» DIRECTIONS FOR THIS TASK
An exact copy of all the data below is needed.

» INFORMATION SHOWN
=====

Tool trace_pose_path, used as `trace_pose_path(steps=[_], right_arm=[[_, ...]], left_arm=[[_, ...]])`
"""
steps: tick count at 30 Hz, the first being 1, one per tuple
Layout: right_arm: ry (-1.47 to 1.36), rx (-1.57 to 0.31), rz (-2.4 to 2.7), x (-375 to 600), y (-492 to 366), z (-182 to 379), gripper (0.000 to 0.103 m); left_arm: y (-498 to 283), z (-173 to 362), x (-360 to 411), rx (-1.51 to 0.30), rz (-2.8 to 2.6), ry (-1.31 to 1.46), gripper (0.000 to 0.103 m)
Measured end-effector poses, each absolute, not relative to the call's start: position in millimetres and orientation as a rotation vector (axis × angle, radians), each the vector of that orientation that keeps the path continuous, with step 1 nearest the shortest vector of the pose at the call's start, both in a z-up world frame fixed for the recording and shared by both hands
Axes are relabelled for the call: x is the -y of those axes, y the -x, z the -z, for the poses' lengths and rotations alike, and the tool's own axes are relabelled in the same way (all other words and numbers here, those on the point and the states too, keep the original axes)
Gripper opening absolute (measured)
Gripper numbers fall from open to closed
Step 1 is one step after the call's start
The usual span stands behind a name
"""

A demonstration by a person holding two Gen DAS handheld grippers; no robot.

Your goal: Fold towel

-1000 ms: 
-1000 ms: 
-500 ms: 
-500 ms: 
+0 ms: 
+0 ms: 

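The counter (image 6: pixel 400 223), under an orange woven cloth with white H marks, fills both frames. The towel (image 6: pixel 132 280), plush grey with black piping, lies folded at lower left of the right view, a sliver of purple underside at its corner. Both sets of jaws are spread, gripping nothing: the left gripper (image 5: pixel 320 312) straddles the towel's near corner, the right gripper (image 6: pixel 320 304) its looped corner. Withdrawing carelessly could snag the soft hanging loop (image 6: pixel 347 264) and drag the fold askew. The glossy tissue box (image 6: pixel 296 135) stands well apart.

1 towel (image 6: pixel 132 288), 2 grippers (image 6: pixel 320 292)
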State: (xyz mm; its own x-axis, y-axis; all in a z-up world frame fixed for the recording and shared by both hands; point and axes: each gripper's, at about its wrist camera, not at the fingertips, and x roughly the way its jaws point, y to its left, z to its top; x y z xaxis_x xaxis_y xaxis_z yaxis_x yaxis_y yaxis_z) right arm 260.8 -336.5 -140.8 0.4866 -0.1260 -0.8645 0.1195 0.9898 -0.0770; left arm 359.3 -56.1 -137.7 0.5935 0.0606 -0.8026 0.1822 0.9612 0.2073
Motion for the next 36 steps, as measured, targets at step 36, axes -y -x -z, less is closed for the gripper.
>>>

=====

» SOLUTION FOR THIS PROBLEM
Tool trace_pose_path, used as `trace_pose_path(steps=[_], right_arm=[[_, ...]], left_arm=[[_, ...]])`
"""
steps: tick count at 30 Hz, the first being 1, one per tuple
Layout: right_arm: ry (-1.47 to 1.36), rx (-1.57 to 0.31), rz (-2.4 to 2.7), x (-375 to 600), y (-492 to 366), z (-182 to 379), gripper (0.000 to 0.103 m); left_arm: y (-498 to 283), z (-173 to 362), x (-360 to 411), rx (-1.51 to 0.30), rz (-2.8 to 2.6), ry (-1.31 to 1.46), gripper (0.000 to 0.103 m)
Measured end-effector poses, each absolute, not relative to the call's start: position in millimetres and orientation as a rotation vector (axis × angle, radians), each the vector of that orientation that keeps the path continuous, with step 1 nearest the shortest vector of the pose at the call's start, both in a z-up world frame fixed for the recording and shared by both hands
Axes are relabelled for the call: x is the -y of those axes, y the -x, z the -z, for the poses' lengths and rotations alike, and the tool's own axes are relabelled in the same way (all other words and numbers here, those on the point and the states too, keep the original axes)
Gripper opening absolute (measured)
Gripper numbers fall from open to closed
Step 1 is one step after the call's start
The usual span stands behind a name
"""

A demonstration by a person holding two Gen DAS handheld grippers; no robot.

Your goal: Fold towel

-1000 ms: 
-1000 ms: 
-500 ms: 
-500 ms: 
+0 ms: 
+0 ms: 

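The counter (image 6: pixel 400 223), under an orange woven cloth with white H marks, fills both frames. The towel (image 6: pixel 132 280), plush grey with black piping, lies folded at lower left of the right view, a sliver of purple underside at its corner. Both sets of jaws are spread, gripping nothing: the left gripper (image 5: pixel 320 312) straddles the towel's near corner, the right gripper (image 6: pixel 320 304) its looped corner. Withdrawing carelessly could snag the soft hanging loop (image 6: pixel 347 264) and drag the fold askew. The glossy tissue box (image 6: pixel 296 135) stands well apart.

1 towel (image 6: pixel 132 288), 2 grippers (image 6: pixel 320 292)
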State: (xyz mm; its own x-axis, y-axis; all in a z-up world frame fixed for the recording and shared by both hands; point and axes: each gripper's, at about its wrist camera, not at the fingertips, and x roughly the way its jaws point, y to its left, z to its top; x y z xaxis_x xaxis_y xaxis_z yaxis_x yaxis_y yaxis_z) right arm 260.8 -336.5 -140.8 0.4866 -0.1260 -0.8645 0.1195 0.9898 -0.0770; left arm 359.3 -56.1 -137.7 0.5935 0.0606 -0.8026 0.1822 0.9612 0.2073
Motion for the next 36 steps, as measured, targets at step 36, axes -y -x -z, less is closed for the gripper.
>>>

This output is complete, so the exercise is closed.